- TASK DETAILS:
Your task is to copy all of the data exactly.

- EXERCISE DATA:
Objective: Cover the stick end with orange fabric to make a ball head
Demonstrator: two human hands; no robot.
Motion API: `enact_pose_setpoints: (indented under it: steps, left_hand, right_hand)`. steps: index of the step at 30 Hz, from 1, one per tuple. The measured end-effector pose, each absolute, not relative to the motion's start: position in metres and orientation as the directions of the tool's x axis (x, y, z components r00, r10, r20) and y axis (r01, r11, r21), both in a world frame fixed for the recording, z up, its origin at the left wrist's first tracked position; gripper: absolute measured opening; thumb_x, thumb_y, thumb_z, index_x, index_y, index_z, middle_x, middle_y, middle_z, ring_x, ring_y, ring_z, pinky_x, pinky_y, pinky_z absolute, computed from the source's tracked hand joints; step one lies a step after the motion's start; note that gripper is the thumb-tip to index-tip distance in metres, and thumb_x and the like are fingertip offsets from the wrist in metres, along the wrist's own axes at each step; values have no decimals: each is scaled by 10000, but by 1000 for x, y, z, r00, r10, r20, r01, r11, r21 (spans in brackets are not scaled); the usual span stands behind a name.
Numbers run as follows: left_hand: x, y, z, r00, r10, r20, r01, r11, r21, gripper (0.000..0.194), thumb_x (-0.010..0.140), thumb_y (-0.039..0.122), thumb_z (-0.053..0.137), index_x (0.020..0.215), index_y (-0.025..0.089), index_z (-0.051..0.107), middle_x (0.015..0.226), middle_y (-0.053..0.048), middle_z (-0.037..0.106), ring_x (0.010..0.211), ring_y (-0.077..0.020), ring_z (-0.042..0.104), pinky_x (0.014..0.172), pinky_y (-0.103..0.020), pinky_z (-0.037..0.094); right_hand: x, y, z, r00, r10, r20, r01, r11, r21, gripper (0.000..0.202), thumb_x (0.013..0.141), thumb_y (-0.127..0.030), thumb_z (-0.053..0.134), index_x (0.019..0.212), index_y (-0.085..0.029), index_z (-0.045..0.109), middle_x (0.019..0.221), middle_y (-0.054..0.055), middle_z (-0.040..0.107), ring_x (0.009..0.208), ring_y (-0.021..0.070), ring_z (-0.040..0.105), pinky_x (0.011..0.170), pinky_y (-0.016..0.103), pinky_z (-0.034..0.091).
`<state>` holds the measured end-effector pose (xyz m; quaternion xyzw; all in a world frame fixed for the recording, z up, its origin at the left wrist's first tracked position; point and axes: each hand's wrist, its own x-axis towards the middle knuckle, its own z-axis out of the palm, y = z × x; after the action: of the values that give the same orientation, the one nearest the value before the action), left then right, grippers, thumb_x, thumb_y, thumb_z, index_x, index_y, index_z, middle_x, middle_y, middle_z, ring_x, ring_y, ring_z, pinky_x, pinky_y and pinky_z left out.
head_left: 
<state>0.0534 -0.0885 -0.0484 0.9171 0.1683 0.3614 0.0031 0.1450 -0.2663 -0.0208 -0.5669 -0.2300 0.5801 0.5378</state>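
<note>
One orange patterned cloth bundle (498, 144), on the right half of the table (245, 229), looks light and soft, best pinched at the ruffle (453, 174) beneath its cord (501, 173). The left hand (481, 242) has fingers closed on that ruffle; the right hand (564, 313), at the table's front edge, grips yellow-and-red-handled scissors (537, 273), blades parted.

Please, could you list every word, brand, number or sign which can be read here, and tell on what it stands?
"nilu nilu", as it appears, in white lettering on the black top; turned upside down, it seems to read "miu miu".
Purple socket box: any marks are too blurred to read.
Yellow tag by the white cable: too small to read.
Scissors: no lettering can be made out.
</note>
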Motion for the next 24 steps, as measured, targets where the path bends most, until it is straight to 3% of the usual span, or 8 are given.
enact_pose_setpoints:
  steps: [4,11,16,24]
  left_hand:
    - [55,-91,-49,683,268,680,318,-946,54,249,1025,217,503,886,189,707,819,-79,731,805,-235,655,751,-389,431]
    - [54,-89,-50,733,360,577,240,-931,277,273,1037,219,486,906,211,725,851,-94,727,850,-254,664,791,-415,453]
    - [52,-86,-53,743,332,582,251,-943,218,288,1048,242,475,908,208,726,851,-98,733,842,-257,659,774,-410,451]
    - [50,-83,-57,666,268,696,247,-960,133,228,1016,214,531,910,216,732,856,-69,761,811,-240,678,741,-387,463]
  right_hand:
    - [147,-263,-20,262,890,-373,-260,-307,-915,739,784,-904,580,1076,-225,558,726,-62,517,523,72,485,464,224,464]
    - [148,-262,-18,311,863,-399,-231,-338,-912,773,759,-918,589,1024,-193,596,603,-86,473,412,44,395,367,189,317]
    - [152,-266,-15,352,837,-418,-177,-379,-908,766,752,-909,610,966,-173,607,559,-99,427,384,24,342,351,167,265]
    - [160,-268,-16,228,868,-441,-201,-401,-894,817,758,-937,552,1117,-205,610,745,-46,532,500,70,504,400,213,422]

- TASK OUTPUT:
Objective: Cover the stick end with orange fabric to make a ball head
Demonstrator: two human hands; no robot.
Motion API: `enact_pose_setpoints: (indented under it: steps, left_hand, right_hand)`. steps: index of the step at 30 Hz, from 1, one per tuple. The measured end-effector pose, each absolute, not relative to the motion's start: position in metres and orientation as the directions of the tool's x axis (x, y, z components r00, r10, r20) and y axis (r01, r11, r21), both in a world frame fixed for the recording, z up, its origin at the left wrist's first tracked position; gripper: absolute measured opening; thumb_x, thumb_y, thumb_z, index_x, index_y, index_z, middle_x, middle_y, middle_z, ring_x, ring_y, ring_z, pinky_x, pinky_y, pinky_z absolute, computed from the source's tracked hand joints; step one lies a step after the motion's start; note that gripper is the thumb-tip to index-tip distance in metres, and thumb_x and the like are fingertip offsets from the wrist in metres, along the wrist's own axes at each step; values have no decimals: each is scaled by 10000, but by 1000 for x, y, z, r00, r10, r20, r01, r11, r21 (spans in brackets are not scaled); the usual span stands behind a name.
Numbers run as follows: left_hand: x, y, z, r00, r10, r20, r01, r11, r21, gripper (0.000..0.194), thumb_x (-0.010..0.140), thumb_y (-0.039..0.122), thumb_z (-0.053..0.137), index_x (0.020..0.215), index_y (-0.025..0.089), index_z (-0.051..0.107), middle_x (0.015..0.226), middle_y (-0.053..0.048), middle_z (-0.037..0.106), ring_x (0.010..0.211), ring_y (-0.077..0.020), ring_z (-0.042..0.104), pinky_x (0.014..0.172), pinky_y (-0.103..0.020), pinky_z (-0.037..0.094); right_hand: x, y, z, r00, r10, r20, r01, r11, r21, gripper (0.000..0.202), thumb_x (0.013..0.141), thumb_y (-0.127..0.030), thumb_z (-0.053..0.134), index_x (0.019..0.212), index_y (-0.085..0.029), index_z (-0.045..0.109), middle_x (0.019..0.221), middle_y (-0.054..0.055), middle_z (-0.040..0.107), ring_x (0.009..0.208), ring_y (-0.021..0.070), ring_z (-0.040..0.105), pinky_x (0.011..0.170), pinky_y (-0.016..0.103), pinky_z (-0.034..0.091).
`<state>` holds the measured end-effector pose (xyz m; quaternion xyzw; all in a world frame fixed for the recording, z up, its origin at the left wrist's first tracked position; point and axes: each hand's wrist, its own x-axis towards the middle knuckle, its own z-axis out of the palm, y = z × x; after the action: of the values that give the same orientation, the one nearest the value before the action), left then right, grippers, thumb_x, thumb_y, thumb_z, index_x, index_y, index_z, middle_x, middle_y, middle_z, ring_x, ring_y, ring_z, pinky_x, pinky_y and pinky_z left out.
head_left: 
<state>0.0534 -0.0885 -0.0484 0.9171 0.1683 0.3614 0.0031 0.1450 -0.2663 -0.0208 -0.5669 -0.2300 0.5801 0.5378</state>
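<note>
One orange patterned cloth bundle (498, 144), on the right half of the table (245, 229), looks light and soft, best pinched at the ruffle (453, 174) beneath its cord (501, 173). The left hand (481, 242) has fingers closed on that ruffle; the right hand (564, 313), at the table's front edge, grips yellow-and-red-handled scissors (537, 273), blades parted.

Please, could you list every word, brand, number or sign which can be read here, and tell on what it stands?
"nilu nilu", as it appears, in white lettering on the black top; turned upside down, it seems to read "miu miu".
Purple socket box: any marks are too blurred to read.
Yellow tag by the white cable: too small to read.
Scissors: no lettering can be made out.
</note>
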Motion for the next 24 steps, as measured, targets where the path bends most, until it is straight to 3% of the usual span, or 8 are given.
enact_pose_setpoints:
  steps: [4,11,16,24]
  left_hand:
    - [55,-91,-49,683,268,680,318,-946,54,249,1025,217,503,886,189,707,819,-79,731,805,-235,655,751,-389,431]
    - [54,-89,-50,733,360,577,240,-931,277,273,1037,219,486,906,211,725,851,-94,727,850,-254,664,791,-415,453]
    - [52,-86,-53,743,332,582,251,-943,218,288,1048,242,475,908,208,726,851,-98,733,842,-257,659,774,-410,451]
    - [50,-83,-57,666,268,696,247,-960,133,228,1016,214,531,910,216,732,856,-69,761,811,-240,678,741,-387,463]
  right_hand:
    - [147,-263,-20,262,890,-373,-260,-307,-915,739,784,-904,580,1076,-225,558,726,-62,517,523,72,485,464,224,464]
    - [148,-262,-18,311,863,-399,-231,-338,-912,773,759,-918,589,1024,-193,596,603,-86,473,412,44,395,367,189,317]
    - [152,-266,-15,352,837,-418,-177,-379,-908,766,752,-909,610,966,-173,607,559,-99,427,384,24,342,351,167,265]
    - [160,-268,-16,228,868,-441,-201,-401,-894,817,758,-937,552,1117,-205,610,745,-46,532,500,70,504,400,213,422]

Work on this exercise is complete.